I first learned about Tiamat Eva Medusa two years ago after seeing a sensational feature on her in an online tabloid. Her appeal is self-evident: Tiamat has undergone extreme body modification to become a dragon. Her ears and nostrils have been removed, her eyes are stained green, and she is covered in implanted horns and tattooed scales. Tiamat no longer looks human. I thought she was beautiful, and when I learned that she is also a transgender woman, I began to think about her modifications in relation to identity, and hoped that one day we would meet.
Finally, this past spring, I flew to Houston. Every profile and short video that I had seen about Tiamat was superficial and failed to treat her as anything more than a fascinating freak. I intended to do something different: to tell her story with sensitivity, and to create a portrait of Tiamat as she wanted to be seen.
It was easy to think that Tiamat was merely a body modification extremist. It was also naïve. Maybe it should seem obvious, but I was taken aback by the significance inherent to every procedure she has ever undergone. Her scales—the tattoos that cover her face and body—are modeled after the western diamondback rattlesnake. Tiamat was abandoned in the desert when she was a child; western diamondback rattlesnakes, shifting in the sands around her, became symbolic parental figures to her. Tiamat has endured discrimination, abuse, and sexual violence—a lifetime of injustice committed against her at the hands of men. So, over time, she stopped identifying with our species. As she opened up to me about her rape, and her later diagnosis of HIV, I understood: Why would Tiamat want to be human, when this is what humans have done?
She didn’t want to die looking like the people who had hurt her. Frightened that HIV would take her life, she decided to shed the skin she was born into, to leave behind humanity itself. She didn’t do it out of malice. Yes, Tiamat was traumatized and angry. She told me she wasn’t always a good father to her son, which she regrets. But she couldn’t go on living in a human body and, she said, by leaving humanity behind, she was finally able to feel comfortable living alongside us.

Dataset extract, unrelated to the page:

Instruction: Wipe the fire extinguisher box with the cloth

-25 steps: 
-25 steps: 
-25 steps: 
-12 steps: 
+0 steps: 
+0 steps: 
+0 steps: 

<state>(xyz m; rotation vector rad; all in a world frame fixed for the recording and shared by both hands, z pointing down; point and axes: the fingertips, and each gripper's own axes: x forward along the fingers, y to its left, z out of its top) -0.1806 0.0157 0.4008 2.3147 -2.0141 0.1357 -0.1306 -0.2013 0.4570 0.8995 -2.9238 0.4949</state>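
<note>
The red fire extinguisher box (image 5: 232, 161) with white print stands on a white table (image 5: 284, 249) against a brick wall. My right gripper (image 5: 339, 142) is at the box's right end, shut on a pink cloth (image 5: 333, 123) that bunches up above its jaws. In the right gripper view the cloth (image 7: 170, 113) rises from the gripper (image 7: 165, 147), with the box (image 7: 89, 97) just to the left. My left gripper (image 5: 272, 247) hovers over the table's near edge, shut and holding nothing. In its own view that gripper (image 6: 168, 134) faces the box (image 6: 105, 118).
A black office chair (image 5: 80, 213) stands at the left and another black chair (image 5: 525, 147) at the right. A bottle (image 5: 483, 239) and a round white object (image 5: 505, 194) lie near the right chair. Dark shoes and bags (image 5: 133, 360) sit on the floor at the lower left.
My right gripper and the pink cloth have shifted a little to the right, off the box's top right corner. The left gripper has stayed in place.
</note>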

Tiamat doesn’t seem like a human. She seems like a dragon, a mythical entity that has, through a series of ritualistic procedures, managed to escape the confines of the human body. As a trans woman, that is something I implicitly understand. In fact, I don’t think there’s much difference between us. When I grew breasts, when I had surgery to carry my body across physical sex, I felt a sense of freedom from manhood much in the way that Tiamat says she feels free from being human.
Tiamat showed me her home, then took me to the taco spot where she eats breakfast every morning. Strangers always approach her for selfies to post on social media. She delights people. To some, she may be scary, but she exudes such a positive and magical energy that people are often drawn to her. When Tiamat took me to a local bat colony living under an overpass, groups of Houstonians approached her, grinning, eager to have their picture taken or just to say hello. Perhaps most touchingly, to children, Tiamat is a storybook come to life.
She was standing on that overpass as thousands of bats awoke and began flying in swarms up into the sky as fast as they could. Whenever it seemed the stream would stop, the bats kept flying, creating a dark, moving cloud that looked as if it it were rising from the Dragon Lady herself. Tiamat told me she would like to live with bats; a cave would be her ideal home.
Leaving Houston, I realized that Tiamat had left a permanent impression on me. I had come to her thinking her story would be interesting, but I didn’t anticipate that it would reside so neatly in the realm of existential inquiry. I am unable to cleanly separate the kind of body modification that altered my sex, and the taboo procedures Tiamat endured to become her vision of herself.
I believe that body modification is a core aspect of what it means to be human. Everything that we do to our bodies, whether we are exercising, dieting, having plastic surgery, dying our hair, changing our sex, or transitioning into otherworldly beings, represents a negotiation between our will and the forms we were born into. We make decisions every day to manifest our mind’s desires materially, and have since the eras of our earliest civilizations. Tiamat’s method is merely different than most others’.
Sealing joints with her split tongue, putting on her metal claws, and blowing smoke out the sides of her flat, serpent nose—Tiamat showed me what self-love looks like for her as an individual. She was able to overcome some of the most horrific experiences in life—to continue living with joy and hope. I needed to know how she did it. This is what she said:
“You’re only lost if you allow yourself to be lost. It takes self-love—and a real kind of self-love, beyond the kind of love that anyone could understand. You do deserve better, and if better isn’t around you, you find that better. But you have to find it in yourself first.”